### To do
Copy word for word the lines in the records below, starting at the line with "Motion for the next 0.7" and ending at the line with "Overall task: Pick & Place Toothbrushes". Skip the pictures.

Records from a data source
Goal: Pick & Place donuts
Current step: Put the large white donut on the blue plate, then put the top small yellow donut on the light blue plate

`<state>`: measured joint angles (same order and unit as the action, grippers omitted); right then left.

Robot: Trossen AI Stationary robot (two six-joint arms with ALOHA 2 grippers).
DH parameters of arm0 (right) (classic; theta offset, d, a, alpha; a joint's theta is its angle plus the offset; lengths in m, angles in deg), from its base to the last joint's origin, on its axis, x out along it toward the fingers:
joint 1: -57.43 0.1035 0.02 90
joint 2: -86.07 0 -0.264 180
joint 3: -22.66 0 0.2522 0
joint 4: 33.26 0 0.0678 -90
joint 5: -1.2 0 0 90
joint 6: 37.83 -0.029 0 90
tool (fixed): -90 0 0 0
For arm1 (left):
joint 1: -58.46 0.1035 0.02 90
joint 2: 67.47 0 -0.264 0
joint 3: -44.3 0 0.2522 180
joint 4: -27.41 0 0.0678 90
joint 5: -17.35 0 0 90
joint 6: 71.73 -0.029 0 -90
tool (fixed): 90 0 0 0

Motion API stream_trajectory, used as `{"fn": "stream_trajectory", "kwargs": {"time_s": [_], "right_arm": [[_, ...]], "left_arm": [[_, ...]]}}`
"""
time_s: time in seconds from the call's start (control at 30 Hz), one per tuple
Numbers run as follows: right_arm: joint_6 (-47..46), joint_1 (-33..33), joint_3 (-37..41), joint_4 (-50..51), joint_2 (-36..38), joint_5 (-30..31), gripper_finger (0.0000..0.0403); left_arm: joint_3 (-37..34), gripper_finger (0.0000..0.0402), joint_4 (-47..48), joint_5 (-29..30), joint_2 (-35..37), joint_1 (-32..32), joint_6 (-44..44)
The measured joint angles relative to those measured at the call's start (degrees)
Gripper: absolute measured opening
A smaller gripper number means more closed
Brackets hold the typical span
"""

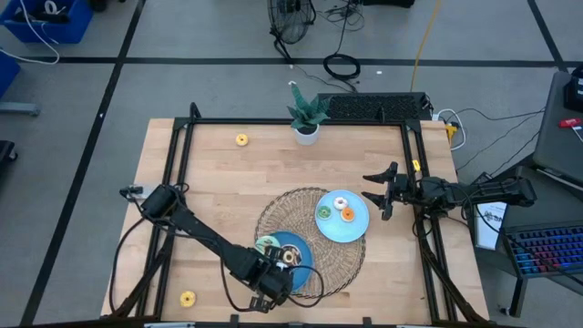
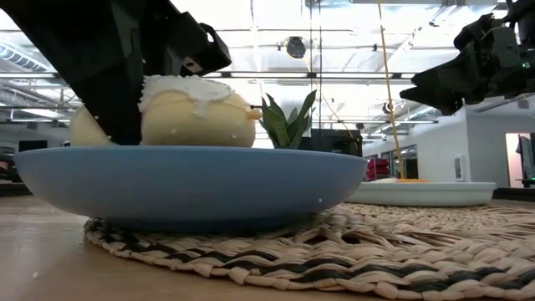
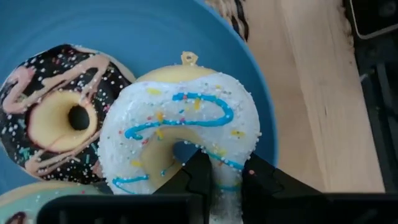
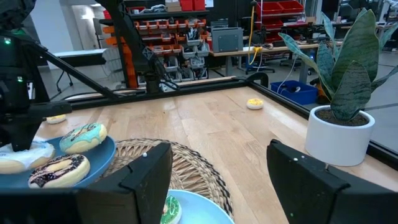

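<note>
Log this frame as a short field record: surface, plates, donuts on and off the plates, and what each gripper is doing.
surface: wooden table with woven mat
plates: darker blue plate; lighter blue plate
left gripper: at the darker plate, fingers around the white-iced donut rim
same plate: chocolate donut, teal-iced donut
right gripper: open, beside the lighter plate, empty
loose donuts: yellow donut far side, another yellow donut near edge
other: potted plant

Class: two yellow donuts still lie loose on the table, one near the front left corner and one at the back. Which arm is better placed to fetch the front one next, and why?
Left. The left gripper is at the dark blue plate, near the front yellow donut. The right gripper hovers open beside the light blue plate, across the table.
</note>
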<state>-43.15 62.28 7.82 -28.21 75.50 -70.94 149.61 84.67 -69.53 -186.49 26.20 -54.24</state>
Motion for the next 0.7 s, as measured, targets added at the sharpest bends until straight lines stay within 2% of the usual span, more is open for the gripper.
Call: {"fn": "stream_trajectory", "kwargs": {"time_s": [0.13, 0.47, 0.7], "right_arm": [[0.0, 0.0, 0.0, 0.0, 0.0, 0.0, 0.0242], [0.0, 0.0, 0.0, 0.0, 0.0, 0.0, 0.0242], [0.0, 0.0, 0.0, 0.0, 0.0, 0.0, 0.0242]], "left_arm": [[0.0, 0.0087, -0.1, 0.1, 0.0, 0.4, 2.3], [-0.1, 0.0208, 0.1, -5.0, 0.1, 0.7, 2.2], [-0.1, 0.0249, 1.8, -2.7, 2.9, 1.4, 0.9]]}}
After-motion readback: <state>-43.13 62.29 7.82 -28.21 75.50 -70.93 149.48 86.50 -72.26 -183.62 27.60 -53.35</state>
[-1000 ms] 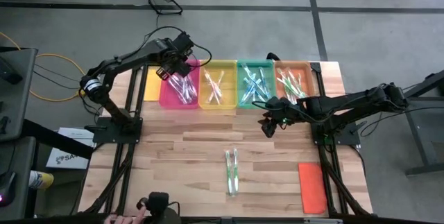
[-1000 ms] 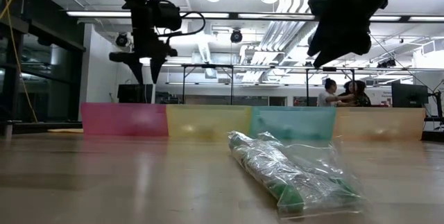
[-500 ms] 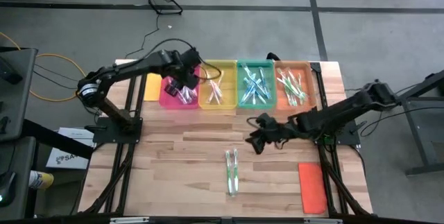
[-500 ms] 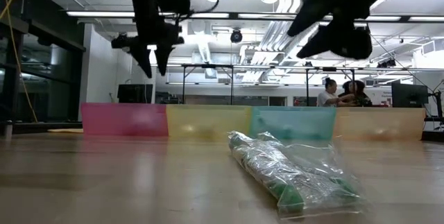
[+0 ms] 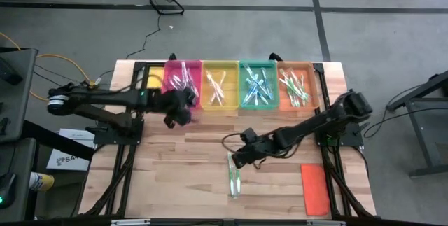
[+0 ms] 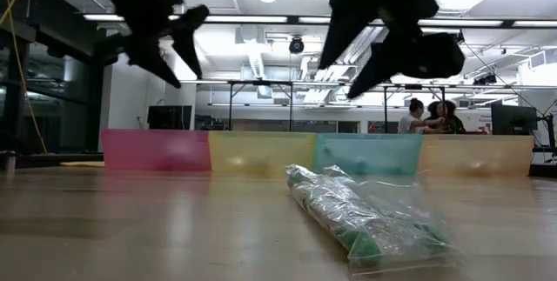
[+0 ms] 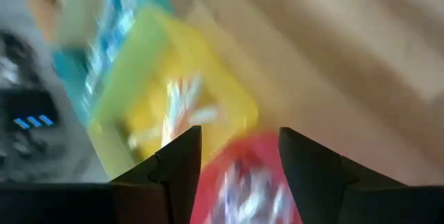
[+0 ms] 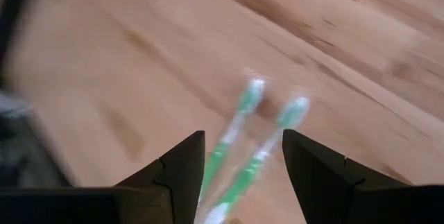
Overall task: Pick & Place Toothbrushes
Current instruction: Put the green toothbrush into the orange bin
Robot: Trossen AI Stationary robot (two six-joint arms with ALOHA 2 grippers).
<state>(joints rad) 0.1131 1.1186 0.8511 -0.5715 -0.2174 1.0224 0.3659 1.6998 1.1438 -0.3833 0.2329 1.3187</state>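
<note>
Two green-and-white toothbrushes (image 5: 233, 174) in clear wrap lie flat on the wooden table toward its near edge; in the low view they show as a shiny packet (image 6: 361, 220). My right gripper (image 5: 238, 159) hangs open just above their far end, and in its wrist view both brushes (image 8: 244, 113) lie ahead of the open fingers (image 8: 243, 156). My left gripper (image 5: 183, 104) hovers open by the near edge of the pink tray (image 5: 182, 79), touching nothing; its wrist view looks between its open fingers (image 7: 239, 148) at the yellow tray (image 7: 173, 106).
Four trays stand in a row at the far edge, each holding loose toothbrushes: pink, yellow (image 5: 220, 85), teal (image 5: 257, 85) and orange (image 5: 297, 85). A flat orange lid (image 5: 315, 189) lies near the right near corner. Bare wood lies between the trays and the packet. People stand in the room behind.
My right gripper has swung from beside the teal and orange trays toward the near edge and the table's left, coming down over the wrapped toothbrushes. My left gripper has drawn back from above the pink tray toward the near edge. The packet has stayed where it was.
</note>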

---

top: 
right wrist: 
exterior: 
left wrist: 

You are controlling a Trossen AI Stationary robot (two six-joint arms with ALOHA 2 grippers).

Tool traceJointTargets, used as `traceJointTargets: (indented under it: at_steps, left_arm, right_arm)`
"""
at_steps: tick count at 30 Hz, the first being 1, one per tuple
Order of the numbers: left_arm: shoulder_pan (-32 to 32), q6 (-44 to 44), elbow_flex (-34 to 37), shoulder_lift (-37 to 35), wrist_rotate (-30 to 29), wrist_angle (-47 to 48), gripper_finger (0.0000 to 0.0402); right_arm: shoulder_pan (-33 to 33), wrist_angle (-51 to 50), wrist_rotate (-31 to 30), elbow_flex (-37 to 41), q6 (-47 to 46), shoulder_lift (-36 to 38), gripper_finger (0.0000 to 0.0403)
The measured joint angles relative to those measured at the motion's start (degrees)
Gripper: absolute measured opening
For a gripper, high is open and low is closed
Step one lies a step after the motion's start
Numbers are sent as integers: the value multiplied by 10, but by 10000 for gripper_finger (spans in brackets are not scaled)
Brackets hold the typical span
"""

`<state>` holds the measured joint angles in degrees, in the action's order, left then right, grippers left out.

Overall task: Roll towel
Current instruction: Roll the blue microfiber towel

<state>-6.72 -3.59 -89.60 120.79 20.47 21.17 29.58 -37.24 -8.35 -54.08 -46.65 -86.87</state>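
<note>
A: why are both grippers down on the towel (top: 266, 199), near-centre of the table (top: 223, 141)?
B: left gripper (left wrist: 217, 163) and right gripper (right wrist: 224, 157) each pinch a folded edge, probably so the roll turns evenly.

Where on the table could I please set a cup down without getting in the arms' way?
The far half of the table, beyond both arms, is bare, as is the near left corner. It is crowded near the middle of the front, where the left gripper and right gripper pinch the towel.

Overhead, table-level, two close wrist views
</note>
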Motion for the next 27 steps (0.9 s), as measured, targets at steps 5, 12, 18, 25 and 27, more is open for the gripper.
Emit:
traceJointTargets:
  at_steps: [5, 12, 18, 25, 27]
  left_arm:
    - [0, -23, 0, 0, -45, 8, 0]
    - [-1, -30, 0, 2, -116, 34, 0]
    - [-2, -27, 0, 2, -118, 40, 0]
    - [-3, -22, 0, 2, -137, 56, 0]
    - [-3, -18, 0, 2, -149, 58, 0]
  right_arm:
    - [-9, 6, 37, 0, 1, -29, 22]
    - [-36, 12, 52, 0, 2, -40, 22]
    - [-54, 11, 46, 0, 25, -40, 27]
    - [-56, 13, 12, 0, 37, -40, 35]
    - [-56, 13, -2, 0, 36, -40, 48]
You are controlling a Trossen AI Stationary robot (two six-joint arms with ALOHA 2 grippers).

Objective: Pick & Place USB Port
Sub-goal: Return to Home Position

### Completed exercise
Motion for the next 0.7 s, as measured, targets added at the sharpest bends until straight lines stay within 2% of the usual span, more is open for the gripper.
Call: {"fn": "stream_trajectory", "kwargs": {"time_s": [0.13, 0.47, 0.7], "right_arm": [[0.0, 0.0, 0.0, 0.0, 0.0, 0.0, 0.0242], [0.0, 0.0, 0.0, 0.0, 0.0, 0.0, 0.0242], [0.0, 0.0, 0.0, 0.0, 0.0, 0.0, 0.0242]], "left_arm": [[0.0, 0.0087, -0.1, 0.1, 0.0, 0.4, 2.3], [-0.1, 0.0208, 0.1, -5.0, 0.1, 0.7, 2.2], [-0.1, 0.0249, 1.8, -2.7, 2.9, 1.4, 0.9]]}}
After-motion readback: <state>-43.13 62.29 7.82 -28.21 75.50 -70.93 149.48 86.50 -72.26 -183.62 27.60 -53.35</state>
[-1000 ms] 
[-1000 ms] 
[-500 ms] 
[-500 ms] 
[+0 ms] 
[+0 ms] 
[+0 ms] 
[+0 ms] 
Overall task: Pick & Place Toothbrushes

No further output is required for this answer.